>>41322298 (OP)
>Is transgenderism just a pipeline for autistic young men to find identity?
Kinda for some people
>>41322376
Think this is me honestly. I was literally completely bereft of identity. I constructed a couple before this. This feels equally constructed. Now I find myself, years into healing finding small shreds of authentic self. But in a body that was at first altered into a muscular form when I was leaning into hyper masculinity as a teen. And now altered into some sort of androgyny from several years of attempted transition.
One time I remember I was younger. I had this realisation that "I think I've figured myself, I'm amorphous" I wasn't thinking about gender or anything. Just the way I'd change to mold myself to any situation. The fact there's no real self at the centre of it. I thought that that core nothingness might be my true self. Maybe I was onto something. Maybe all identity is constructed.
Sometimes I think about people from secure backgrounds who had their sense of self validated and reinforced by their caregivers. Must be strange to be them. They are how they are. Like they don't have a choice. But like it's not a bad thing.
Then I think about people who come from bad places who had to construct a self to stay safe.
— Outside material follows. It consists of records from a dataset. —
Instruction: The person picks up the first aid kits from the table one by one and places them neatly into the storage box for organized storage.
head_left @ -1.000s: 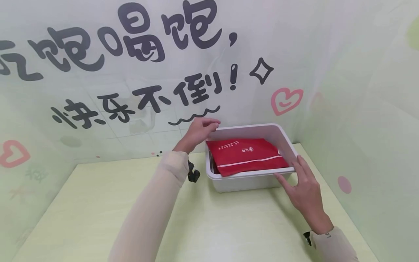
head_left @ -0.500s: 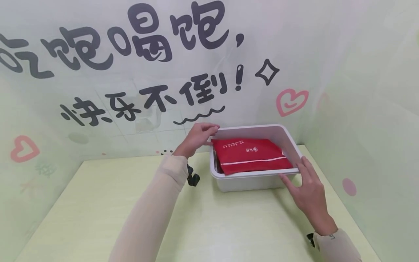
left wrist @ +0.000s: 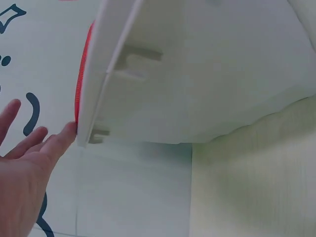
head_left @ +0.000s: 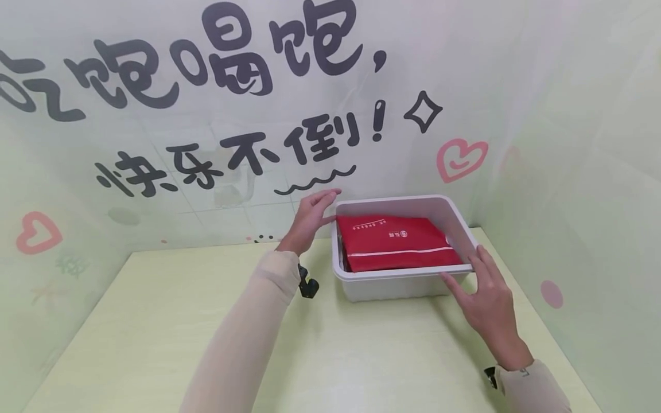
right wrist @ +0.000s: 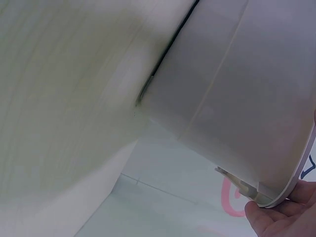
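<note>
A white plastic bin [head_left: 403, 287] stands on the table, with a red fabric pouch [head_left: 397, 244] lying inside it. White print and a white stripe run across the pouch. At the bin's back left corner is my left hand [head_left: 308, 221], fingers extended above the rim and thumb reaching the pouch's corner. In the left wrist view, one digit of the left hand [left wrist: 34, 163] meets the rim beside the pouch's red edge [left wrist: 84, 69]. My right hand [head_left: 488, 301] grips the front right corner of the rim, also seen in the right wrist view [right wrist: 286, 215].
The pale table [head_left: 330, 350] extends in front and to the left of the bin. Behind the bin rises a wall covering [head_left: 289, 69] with dark lettering and a pink heart. Another wall [head_left: 583, 189] stands close on the right.
The pouch's front left corner, which overlapped the front rim earlier, now lies behind it. My left fingers have lifted from the back rim; my right hand keeps its grip.
</note>
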`<state>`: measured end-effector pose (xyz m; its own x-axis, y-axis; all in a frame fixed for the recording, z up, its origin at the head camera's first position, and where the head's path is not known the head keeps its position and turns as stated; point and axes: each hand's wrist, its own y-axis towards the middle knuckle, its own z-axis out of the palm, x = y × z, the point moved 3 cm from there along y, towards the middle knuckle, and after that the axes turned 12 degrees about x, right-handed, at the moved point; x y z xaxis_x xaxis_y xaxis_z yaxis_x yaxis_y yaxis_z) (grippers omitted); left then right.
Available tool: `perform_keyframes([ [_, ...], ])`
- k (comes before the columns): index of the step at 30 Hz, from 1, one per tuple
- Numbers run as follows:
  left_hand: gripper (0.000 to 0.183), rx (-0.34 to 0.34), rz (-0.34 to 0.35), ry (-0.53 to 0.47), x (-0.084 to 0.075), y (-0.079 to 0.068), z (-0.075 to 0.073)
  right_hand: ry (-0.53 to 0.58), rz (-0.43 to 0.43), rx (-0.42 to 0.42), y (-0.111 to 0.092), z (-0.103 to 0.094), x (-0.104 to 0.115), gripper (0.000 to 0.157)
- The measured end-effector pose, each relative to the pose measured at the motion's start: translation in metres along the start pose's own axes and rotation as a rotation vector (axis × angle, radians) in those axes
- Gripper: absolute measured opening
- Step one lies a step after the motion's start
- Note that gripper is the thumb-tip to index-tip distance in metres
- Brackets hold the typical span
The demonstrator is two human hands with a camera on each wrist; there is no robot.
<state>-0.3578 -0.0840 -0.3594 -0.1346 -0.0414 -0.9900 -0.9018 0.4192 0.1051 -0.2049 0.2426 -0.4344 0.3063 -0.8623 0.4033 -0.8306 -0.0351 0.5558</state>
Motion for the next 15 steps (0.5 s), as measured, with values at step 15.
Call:
perform_keyframes([
  [15,0.048,-0.152,-0.045,0.175,0.020,-0.016,-0.026,0.006,0.011,0.020,0.000,0.000,0.001,0.064],
])
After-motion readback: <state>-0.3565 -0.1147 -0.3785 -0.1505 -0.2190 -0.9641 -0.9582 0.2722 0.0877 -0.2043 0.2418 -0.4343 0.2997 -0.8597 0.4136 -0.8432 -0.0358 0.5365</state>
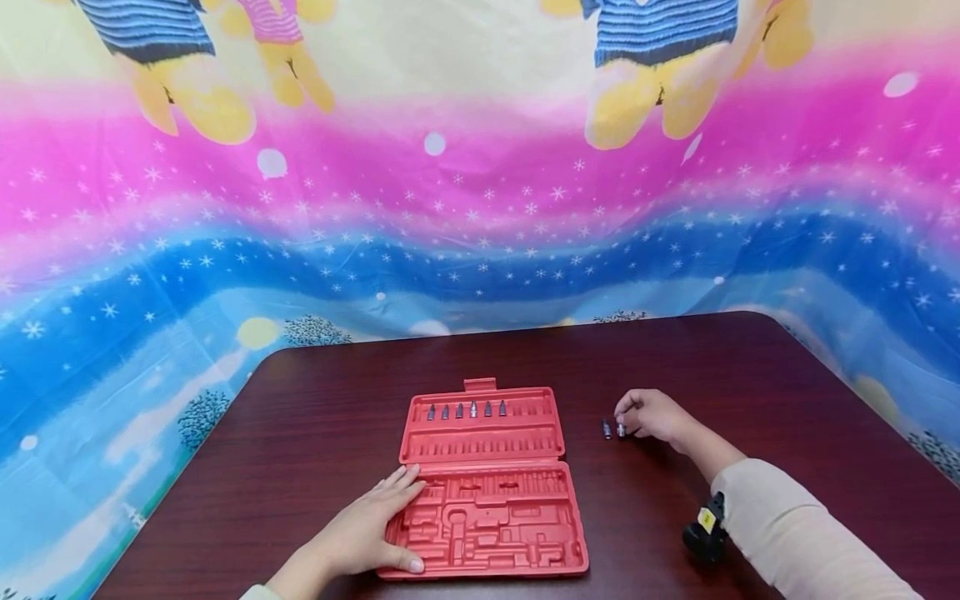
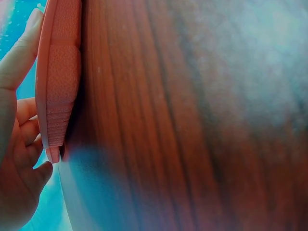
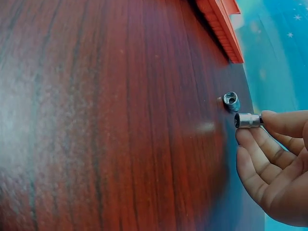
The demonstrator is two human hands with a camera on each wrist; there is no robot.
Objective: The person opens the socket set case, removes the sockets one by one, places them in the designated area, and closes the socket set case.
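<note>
while right grip [image 1: 652,414] pinches one socket [image 3: 248,120] | left grip [image 1: 372,518] apart, on red tool case [image 1: 517,515] | crowding could knock neighbouring socket [image 3: 232,102]

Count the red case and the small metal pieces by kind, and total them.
Red case: 1
Small metal pieces: 8 (6 in the case, 1 on the table, 1 in the right hand)
Total: 9

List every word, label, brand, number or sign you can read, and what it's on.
No text is readable.
Yellow label on the black wrist device: a dark mark, too small to read.
Held socket, loose socket: no legible marks.
Red case: no lettering visible.
</note>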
Maybe that's what I did idk.
But then when you're left with a lack of self it's hard to disentangle what's people pleasing, and safety seeking and validation of suffering and cope for failure and poor behaviour all other psychological tricks and turns and what's authentic. At the moment I'm generally pointing my sense of self towards a kind of love and stability and reliableness. If I'm to construct an ideal self it would look like that. And it feels good to be that person. But I am still finding it hard to believe in the purity of that goodness. If all of my other selves thus far have been constructed. When I'm being more honest with myself I'm selfish too. But I don't wanna put a value judgement on that. Self is confusing.